Aim of the task — The expected answer is every line from the material below that has the word "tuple".

Supplied information —

.....

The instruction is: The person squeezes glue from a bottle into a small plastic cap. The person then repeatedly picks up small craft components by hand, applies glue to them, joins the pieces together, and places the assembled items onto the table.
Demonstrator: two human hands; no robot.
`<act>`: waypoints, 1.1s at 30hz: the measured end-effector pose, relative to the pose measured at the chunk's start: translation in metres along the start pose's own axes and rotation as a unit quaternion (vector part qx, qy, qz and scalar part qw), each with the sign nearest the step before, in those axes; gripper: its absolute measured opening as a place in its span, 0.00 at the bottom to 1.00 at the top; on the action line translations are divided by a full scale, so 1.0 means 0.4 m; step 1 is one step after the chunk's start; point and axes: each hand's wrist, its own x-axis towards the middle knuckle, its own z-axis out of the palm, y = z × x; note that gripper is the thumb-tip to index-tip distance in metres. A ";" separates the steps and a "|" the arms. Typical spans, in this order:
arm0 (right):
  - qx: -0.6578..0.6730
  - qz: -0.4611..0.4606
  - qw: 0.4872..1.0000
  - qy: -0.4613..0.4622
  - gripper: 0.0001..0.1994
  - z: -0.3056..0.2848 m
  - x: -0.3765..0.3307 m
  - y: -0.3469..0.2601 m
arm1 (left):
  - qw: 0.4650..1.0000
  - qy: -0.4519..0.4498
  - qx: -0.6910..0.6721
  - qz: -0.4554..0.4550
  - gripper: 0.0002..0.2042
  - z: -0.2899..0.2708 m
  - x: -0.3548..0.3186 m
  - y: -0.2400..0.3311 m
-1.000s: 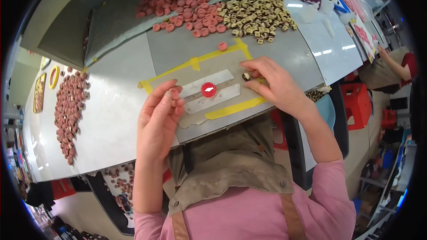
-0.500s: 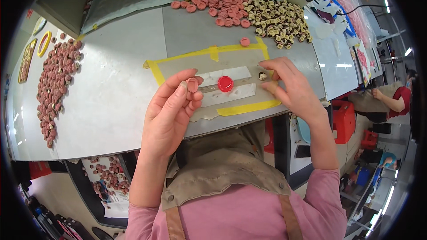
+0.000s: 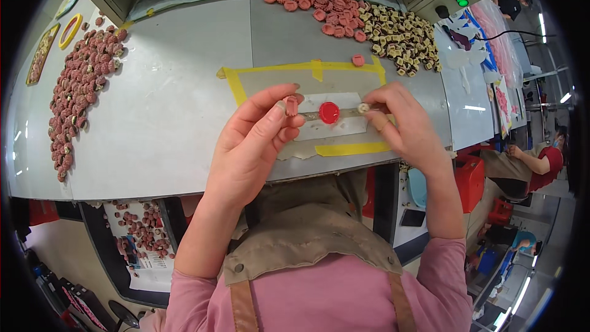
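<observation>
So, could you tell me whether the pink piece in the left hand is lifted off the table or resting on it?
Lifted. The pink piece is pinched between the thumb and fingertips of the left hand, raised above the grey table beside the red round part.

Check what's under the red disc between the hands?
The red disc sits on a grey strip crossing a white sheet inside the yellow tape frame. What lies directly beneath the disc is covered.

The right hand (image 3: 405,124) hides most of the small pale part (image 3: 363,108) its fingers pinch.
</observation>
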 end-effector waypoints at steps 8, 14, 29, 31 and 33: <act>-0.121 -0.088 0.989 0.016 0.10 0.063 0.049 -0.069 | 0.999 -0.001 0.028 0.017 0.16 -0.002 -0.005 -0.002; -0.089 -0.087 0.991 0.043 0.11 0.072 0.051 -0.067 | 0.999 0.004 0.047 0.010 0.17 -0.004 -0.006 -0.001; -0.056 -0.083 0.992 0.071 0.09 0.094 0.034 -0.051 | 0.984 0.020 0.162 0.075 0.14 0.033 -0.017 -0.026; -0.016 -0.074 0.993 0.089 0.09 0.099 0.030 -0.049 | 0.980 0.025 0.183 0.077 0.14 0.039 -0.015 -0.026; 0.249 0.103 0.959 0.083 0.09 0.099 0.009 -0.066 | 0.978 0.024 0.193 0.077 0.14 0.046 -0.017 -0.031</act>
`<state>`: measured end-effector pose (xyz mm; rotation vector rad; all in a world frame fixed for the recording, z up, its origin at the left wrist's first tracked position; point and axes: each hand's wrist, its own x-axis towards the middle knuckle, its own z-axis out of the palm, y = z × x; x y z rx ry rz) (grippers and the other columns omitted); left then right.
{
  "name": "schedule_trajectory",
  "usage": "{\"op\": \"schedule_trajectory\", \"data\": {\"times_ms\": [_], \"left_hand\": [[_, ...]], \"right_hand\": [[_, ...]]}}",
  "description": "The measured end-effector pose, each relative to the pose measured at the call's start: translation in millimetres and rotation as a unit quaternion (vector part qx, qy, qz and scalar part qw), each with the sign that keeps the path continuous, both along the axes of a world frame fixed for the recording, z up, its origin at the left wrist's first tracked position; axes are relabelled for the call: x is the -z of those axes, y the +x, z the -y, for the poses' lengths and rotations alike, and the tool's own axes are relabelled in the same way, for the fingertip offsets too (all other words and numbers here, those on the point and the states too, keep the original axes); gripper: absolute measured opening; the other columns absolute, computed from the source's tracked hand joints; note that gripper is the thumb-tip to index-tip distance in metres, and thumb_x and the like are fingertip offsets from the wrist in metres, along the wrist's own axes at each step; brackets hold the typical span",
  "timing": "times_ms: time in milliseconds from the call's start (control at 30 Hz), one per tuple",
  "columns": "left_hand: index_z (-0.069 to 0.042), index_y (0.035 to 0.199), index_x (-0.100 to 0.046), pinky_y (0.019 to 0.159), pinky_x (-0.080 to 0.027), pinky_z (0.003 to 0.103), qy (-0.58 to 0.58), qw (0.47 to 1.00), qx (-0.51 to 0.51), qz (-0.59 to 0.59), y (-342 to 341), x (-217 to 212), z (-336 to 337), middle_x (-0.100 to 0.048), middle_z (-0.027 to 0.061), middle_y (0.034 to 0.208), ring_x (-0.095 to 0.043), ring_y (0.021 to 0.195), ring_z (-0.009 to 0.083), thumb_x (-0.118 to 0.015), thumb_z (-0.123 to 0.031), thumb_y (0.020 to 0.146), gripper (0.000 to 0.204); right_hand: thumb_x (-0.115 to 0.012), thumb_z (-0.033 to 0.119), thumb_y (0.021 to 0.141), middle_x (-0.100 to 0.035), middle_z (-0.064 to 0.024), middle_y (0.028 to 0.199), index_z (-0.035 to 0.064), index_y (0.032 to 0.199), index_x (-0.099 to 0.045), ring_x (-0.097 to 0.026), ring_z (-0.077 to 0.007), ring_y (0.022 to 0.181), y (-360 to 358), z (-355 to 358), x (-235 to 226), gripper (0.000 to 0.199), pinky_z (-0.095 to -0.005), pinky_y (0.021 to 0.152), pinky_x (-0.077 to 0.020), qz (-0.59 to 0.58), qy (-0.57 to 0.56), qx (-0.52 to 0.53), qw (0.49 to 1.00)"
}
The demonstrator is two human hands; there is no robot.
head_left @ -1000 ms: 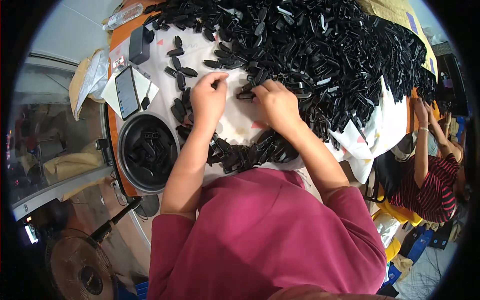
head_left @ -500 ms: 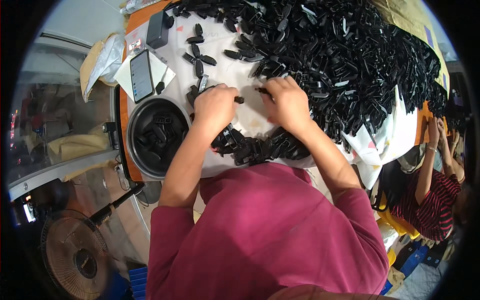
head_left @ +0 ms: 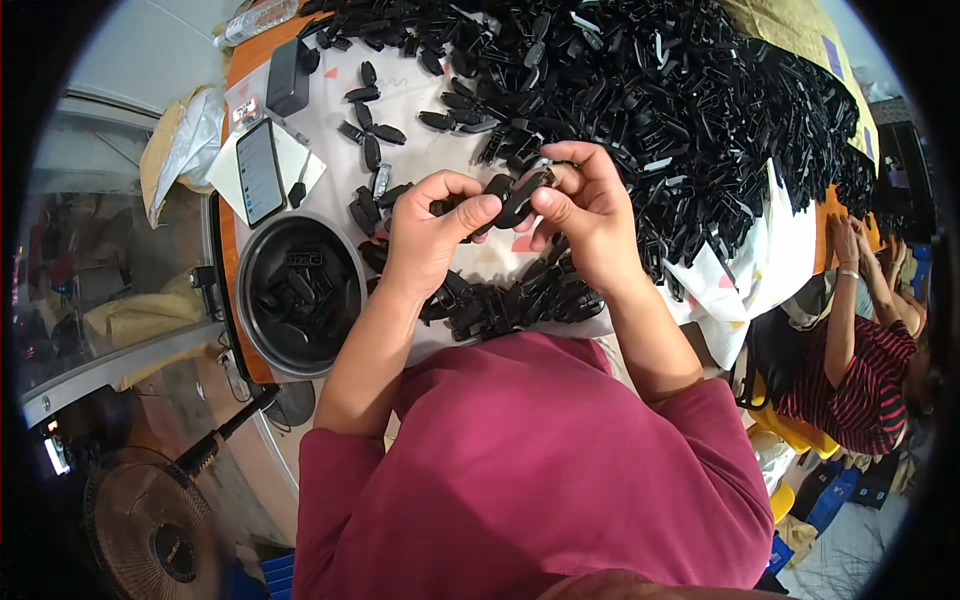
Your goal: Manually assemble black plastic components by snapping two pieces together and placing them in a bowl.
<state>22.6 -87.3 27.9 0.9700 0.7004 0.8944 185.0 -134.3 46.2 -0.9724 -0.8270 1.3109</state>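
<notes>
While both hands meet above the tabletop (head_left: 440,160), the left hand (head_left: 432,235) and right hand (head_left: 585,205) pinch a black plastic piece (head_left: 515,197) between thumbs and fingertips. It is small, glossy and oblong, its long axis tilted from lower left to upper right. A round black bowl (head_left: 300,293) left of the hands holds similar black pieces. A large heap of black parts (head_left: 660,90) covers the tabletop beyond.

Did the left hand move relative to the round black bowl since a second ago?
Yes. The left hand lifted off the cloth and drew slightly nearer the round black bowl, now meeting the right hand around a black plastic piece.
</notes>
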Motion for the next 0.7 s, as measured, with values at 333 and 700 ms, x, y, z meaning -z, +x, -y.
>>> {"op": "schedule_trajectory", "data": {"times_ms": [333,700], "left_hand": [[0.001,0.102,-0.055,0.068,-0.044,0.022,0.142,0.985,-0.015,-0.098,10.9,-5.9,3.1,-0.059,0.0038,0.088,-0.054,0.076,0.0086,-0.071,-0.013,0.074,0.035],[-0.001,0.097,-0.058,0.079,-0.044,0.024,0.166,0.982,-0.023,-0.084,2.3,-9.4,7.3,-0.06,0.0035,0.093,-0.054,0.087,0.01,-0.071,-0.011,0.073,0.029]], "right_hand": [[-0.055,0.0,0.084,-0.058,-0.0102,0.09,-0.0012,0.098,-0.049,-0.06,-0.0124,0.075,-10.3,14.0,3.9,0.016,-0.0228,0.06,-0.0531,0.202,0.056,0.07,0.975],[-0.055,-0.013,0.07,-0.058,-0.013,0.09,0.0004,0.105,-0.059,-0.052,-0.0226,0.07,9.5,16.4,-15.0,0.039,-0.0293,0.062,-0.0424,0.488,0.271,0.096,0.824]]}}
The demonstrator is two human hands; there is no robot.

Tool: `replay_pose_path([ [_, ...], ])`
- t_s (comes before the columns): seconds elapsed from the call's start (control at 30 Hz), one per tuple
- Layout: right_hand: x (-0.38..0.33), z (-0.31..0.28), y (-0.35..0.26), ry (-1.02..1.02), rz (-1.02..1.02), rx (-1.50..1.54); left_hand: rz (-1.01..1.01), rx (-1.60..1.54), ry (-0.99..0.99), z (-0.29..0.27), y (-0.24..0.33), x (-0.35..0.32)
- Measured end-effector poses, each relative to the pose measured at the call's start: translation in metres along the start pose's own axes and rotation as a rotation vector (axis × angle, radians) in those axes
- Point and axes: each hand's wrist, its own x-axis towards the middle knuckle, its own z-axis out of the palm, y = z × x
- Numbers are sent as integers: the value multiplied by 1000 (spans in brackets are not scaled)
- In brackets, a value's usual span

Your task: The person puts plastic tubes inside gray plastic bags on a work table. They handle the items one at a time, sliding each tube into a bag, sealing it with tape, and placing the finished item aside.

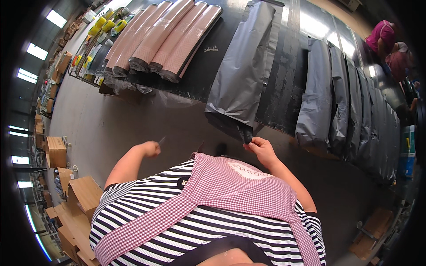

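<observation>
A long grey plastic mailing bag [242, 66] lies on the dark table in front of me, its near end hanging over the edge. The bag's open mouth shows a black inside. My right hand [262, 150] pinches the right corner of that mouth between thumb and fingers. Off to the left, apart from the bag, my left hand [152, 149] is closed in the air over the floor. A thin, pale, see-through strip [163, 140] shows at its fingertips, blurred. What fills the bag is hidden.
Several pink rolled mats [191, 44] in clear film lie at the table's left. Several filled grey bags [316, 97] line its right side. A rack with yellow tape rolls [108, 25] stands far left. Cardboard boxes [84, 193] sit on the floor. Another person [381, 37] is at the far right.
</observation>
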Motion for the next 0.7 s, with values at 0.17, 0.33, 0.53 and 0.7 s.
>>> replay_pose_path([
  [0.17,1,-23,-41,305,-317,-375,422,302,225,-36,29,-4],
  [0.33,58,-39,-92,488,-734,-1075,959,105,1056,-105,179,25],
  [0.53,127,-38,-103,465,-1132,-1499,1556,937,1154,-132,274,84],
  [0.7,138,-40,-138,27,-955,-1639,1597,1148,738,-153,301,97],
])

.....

Task output —
  "timing": "times_ms: time in milliseconds from the call's start (control at 30 Hz), one per tuple",
- t_s (comes before the columns): seconds elapsed from the call's start (control at 30 Hz), one per tuple

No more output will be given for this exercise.